▸ **Exercise instructions**: Starting with the first line below, reproduce each line exactly until you have included the one bearing "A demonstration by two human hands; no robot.".
· · · ·
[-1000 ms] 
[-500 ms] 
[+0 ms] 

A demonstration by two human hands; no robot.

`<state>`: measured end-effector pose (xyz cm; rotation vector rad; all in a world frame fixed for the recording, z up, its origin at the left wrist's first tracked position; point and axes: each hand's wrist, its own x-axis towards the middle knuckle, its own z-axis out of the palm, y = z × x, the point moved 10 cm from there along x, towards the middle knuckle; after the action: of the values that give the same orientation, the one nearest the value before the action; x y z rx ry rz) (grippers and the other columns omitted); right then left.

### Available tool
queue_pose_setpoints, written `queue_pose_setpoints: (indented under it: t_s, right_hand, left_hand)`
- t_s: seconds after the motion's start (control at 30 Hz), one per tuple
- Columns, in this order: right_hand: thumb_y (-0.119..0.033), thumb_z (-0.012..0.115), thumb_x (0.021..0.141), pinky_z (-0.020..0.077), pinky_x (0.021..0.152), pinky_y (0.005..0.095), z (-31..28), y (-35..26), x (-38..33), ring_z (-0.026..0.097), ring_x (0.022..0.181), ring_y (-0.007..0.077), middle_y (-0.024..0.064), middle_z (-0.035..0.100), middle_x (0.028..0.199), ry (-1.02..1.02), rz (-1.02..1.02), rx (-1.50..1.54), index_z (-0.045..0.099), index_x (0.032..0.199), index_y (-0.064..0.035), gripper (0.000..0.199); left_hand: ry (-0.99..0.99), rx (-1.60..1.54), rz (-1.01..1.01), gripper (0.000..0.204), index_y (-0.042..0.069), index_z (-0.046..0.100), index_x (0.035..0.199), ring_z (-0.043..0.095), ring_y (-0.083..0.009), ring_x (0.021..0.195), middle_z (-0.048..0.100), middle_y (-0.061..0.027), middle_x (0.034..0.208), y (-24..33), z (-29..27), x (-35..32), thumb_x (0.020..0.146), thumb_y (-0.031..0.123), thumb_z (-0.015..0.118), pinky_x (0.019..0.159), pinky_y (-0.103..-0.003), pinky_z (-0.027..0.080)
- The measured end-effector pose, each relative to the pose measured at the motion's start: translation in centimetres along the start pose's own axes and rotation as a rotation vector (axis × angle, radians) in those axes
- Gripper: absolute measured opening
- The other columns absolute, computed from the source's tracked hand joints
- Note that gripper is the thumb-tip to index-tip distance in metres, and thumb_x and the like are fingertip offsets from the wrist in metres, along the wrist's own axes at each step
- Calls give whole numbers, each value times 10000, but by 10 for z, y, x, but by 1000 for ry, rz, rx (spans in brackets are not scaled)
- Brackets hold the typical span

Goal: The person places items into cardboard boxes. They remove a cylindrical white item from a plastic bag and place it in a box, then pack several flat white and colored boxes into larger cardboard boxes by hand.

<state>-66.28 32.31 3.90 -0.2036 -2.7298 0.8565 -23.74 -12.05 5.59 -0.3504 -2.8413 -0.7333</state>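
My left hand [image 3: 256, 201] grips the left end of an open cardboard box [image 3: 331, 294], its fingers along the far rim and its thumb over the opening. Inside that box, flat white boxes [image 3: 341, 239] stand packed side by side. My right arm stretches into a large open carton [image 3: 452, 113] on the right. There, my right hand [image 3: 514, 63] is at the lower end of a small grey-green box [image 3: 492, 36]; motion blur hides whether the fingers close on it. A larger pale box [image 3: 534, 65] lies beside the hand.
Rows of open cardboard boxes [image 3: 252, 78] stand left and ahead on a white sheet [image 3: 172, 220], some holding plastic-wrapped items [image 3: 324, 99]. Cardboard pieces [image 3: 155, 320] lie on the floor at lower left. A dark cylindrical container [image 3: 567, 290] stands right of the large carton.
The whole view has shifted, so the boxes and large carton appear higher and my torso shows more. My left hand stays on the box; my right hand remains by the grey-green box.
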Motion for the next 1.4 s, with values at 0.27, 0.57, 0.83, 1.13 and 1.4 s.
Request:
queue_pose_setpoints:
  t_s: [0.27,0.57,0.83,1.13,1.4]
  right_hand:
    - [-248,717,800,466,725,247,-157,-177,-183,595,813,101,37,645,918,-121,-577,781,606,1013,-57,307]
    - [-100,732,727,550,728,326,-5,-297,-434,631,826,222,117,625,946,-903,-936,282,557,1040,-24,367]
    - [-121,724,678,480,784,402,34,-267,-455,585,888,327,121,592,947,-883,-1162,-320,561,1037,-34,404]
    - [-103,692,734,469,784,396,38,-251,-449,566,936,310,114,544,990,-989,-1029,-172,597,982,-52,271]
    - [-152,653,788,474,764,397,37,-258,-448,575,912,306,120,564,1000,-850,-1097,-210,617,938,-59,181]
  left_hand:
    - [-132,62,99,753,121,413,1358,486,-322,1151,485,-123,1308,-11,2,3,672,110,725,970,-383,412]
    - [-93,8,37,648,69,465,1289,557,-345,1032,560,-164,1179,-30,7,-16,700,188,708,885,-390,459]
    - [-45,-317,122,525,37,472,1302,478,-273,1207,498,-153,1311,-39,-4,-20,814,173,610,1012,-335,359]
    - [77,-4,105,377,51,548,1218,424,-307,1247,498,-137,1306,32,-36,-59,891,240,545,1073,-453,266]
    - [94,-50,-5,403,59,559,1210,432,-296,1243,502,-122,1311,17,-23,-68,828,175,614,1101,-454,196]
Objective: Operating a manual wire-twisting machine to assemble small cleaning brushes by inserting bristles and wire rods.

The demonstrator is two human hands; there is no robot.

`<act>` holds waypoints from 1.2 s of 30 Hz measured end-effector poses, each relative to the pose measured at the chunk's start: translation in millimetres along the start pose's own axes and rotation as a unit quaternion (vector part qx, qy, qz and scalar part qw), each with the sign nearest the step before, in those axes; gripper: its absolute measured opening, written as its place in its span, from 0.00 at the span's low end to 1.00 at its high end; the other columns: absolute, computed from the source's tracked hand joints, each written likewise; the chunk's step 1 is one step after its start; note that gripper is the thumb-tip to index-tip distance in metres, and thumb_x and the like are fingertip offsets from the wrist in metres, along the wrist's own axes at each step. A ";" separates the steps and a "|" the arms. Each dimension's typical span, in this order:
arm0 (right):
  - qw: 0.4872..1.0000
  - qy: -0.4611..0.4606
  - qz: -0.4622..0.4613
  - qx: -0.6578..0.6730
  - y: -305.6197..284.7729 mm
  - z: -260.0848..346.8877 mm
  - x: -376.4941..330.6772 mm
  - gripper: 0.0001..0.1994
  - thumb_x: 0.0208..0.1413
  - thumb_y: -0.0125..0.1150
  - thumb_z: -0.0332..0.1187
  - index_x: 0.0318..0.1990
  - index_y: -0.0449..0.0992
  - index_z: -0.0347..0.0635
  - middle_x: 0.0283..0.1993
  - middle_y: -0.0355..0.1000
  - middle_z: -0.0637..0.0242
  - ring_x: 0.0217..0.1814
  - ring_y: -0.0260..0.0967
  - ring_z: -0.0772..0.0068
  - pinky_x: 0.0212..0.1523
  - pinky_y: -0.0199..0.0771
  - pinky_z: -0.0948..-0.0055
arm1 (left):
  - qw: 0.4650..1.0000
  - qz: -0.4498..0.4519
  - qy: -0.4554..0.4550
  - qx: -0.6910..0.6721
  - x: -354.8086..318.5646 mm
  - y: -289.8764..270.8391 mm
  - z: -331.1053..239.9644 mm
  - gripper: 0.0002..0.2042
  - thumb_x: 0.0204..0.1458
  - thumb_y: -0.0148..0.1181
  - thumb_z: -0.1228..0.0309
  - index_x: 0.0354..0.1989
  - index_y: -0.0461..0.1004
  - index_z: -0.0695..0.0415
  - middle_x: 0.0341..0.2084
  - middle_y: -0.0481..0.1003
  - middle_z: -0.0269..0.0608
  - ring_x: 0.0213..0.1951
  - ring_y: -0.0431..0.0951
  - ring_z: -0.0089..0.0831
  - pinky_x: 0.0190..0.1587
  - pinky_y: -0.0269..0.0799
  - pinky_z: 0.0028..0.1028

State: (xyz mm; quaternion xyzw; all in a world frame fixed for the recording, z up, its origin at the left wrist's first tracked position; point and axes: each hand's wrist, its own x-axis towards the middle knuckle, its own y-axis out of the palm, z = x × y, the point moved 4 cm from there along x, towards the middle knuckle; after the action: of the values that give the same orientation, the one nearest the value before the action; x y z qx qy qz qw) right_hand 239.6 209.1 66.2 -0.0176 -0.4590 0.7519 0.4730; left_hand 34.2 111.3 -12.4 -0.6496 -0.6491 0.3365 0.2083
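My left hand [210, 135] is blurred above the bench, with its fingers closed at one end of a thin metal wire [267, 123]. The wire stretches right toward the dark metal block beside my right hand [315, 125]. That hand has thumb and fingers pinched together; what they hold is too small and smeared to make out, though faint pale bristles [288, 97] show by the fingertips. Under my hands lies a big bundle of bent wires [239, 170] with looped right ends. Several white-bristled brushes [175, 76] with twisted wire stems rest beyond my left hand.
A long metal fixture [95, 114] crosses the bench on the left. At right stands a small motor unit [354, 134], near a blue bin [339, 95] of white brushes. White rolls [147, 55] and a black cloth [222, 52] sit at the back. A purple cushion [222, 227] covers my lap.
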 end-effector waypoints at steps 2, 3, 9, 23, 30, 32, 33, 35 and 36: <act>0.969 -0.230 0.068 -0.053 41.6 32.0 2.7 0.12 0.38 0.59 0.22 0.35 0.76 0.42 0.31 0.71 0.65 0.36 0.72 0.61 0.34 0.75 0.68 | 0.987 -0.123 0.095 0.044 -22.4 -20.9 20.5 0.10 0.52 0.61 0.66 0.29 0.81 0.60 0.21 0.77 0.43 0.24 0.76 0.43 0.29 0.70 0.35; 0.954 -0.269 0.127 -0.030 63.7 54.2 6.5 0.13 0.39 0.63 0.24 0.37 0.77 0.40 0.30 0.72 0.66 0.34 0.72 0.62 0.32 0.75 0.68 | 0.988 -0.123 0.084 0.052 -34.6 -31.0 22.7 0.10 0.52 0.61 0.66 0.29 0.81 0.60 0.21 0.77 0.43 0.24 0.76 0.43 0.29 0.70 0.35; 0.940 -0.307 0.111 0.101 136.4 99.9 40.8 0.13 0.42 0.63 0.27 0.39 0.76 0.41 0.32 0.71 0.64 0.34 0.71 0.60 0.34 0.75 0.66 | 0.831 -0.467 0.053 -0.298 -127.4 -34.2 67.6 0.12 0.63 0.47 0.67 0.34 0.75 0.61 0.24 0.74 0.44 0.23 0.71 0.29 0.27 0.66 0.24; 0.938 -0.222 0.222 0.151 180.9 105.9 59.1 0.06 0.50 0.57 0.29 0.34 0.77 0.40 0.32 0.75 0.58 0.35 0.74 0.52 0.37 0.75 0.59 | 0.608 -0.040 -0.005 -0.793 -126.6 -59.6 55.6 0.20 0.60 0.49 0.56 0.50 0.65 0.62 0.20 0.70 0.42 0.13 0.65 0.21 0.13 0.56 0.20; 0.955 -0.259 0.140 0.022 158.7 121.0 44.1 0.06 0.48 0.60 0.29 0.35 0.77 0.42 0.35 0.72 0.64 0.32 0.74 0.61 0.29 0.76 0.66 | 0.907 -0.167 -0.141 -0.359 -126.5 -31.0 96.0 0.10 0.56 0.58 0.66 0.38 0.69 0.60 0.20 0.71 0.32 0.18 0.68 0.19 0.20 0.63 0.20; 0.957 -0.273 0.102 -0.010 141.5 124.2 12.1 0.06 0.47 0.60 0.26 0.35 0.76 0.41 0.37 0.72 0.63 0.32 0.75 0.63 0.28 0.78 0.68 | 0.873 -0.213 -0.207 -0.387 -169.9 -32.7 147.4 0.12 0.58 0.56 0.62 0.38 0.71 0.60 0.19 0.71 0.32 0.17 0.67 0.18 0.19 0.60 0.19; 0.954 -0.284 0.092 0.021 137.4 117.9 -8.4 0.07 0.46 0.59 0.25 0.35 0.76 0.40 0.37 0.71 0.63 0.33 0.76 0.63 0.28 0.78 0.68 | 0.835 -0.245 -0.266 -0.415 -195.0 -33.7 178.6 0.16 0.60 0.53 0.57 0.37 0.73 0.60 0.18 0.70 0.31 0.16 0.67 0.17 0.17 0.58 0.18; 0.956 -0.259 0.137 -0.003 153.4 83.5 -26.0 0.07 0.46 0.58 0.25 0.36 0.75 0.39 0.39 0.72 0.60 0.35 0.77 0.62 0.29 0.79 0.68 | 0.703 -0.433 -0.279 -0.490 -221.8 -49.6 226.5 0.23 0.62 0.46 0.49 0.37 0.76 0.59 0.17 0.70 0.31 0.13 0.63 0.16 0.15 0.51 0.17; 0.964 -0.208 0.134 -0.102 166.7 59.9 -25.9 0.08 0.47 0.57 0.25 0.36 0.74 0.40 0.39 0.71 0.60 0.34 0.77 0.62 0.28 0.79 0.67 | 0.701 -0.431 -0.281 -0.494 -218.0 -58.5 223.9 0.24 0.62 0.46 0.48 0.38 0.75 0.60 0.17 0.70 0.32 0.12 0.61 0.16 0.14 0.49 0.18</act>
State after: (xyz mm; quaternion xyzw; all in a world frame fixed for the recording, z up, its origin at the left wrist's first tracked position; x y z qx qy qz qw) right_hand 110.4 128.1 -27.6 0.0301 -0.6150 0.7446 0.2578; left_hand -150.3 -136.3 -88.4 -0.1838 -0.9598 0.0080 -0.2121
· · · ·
▸ **Exercise answer**:
[-1000 ms] 
[-500 ms] 
[+0 ms] 

A demonstration by two human hands; no robot.

Nothing else remains for the exercise.